Sowieso ist dies ein Film, der die Grenzen zwischen seiner Rezeption und sich selbst auflöst, und in seiner Machart alles in fließenden Übergängen bis zur Ununterscheidbarkeit miteinander vermischt. Seit David Lynchs Mullholland Drive hat kein Film mehr so wie ein Möbiusband funktioniert wie dieser.
+ + +
Ästhetisch aber ist dies ein überschäumendes unernstes Spiel mit dem Slasher-Genre, voller Phantasie, Kreativität und Ironie und gespickt mit Filmzitaten.
In seiner Liebeserklärung an die Kinogeschichte und das Erzählen in Bildern positioniert sich Teenage Sex and Death at Camp Miasma gegen jenes formelhafte Kino, das gerade das Medium dominiert, ein Kino, das von Produzenten und Marktanalysten und zunehmend auch von Algorithmen gesteuert wird, für die eine gute Idee nur dann gut ist, wenn sie schon einmal funktioniert hat.
Mit viel Humor, Gore und moralisch-politischer wie ästhetischer Freiheit übt Regisseurin Schoenbrun scharfe Kritik an diesen Strukturen. Ideen, Texte und Subtexte fließen bei ihr mit verblüffender Leichtigkeit zusammen, ergänzt durch ein starkes Gespür für Geschmack, auch den »guten schlechten Geschmack« und für die Inszenierung, das den Film auf ein Niveau hebt, dem man sich nur schwer entziehen kann.
Alles hat hier mindestens doppelte Bedeutung: »Camp« im Titel dürfte offen auf Susan Sontag anspielen; »Miasma« ist ein altgriechisches Wort für Krankheit, Seuche und Verunreinigung. Die Leistung der Hauptdarstellerinnen Hannah Einbinder und Gillian Anderson ist allein schon den Besuch des Films wert.

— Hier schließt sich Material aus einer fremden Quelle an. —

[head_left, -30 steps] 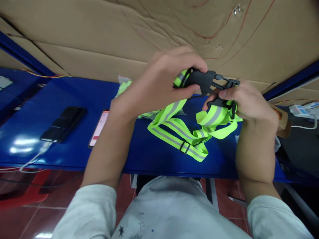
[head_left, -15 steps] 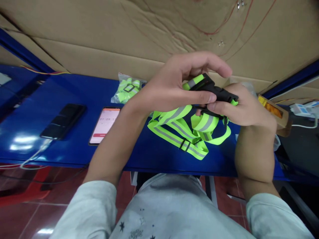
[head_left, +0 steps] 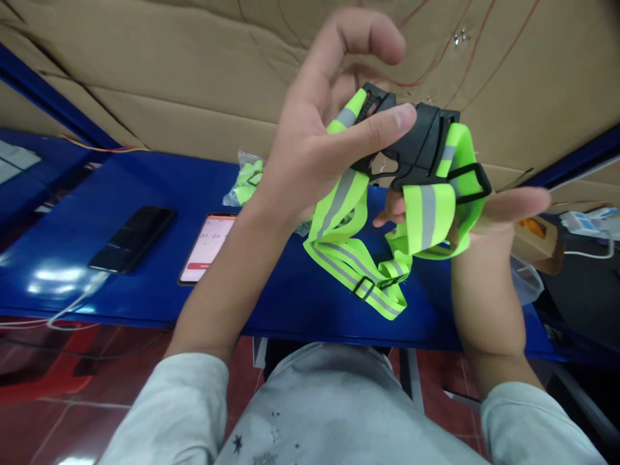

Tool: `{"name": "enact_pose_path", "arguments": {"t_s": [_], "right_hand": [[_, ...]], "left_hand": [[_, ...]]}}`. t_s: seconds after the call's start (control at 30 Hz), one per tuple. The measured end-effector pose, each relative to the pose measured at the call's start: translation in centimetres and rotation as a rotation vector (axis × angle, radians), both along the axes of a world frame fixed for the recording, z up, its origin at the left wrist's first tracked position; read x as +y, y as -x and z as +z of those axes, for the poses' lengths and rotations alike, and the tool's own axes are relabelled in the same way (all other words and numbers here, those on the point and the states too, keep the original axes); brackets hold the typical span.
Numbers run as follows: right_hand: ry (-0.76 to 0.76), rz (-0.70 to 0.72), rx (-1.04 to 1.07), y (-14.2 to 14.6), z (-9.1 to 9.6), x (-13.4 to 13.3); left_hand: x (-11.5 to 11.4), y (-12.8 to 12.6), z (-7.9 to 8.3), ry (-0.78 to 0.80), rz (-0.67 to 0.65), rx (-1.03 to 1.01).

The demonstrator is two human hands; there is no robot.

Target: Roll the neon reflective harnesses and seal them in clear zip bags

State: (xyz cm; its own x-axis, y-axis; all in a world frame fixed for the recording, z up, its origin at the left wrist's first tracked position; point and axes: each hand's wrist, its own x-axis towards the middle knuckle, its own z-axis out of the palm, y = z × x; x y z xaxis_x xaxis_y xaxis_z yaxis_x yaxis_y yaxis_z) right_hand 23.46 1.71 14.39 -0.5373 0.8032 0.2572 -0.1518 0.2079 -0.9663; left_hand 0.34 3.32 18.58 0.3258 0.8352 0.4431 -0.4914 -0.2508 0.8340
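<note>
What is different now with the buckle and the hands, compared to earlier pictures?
The black buckle, its halves apart a second ago, now looks joined. The left hand lifted it higher; the right hand opened, its thumb letting go. The lit phone stayed put.

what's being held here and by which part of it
Left hand holds the black buckle by its left half. Right hand is partly behind the neon strap; hold unclear.

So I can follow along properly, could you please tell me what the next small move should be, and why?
Probably close the right hand on the looped yellow-green strap: that hand's thumb points away, whereas the left hand has its thumb across the black buckle, whose halves appear joined.
</note>
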Motion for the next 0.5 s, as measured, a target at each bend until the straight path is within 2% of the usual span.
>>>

»Desire!« Das ist das entscheidende Wort. Es geht um Begehren. »Teenage Sex...« ist vor allem Kino der Verunsicherung. Denn gutes Kino ist das Gegenteil von aller Achtsamkeit, gutes Kino zeigt dem Publikum immer wieder, dass die Dinge komplizierter sind, als es klare Schwarz-weiß-Gegensätze wahrhaben möchten, dass oft genug Genauigkeit, Neugier und Sensibilität einhergehen mit so verstandener bewusster Unachtsamkeit.
+ + +
Tatsächlich ist dies ein Film voller Liebe für Kino und eine Hommage an das Medium: Kino als kluge Selbstreflexion des Kinos, aber zugleich ein direkter und – wie man heute gern sagt – »immersiver« und lustvoller Film; ein Film, der als solcher Spaß macht, aber noch viel mehr all jenen Cinephilen und Filmfans, die ein bisschen Ahnung von Filmgeschichte und Liebe zu Filmgenres und zur Vergangenheit des Kinos haben.
So hält dieser Film alles, was das Kino verspricht, und verspricht alles, was das Kino halten muss. Und ja: Dies alles ist bis zu einem bestimmten Grad gar nicht intellektuell, sondern eher fröhlicher Antiintellektualismus – eine Hommage an Lust an der Kunst und ein filmischer Paukenschlag.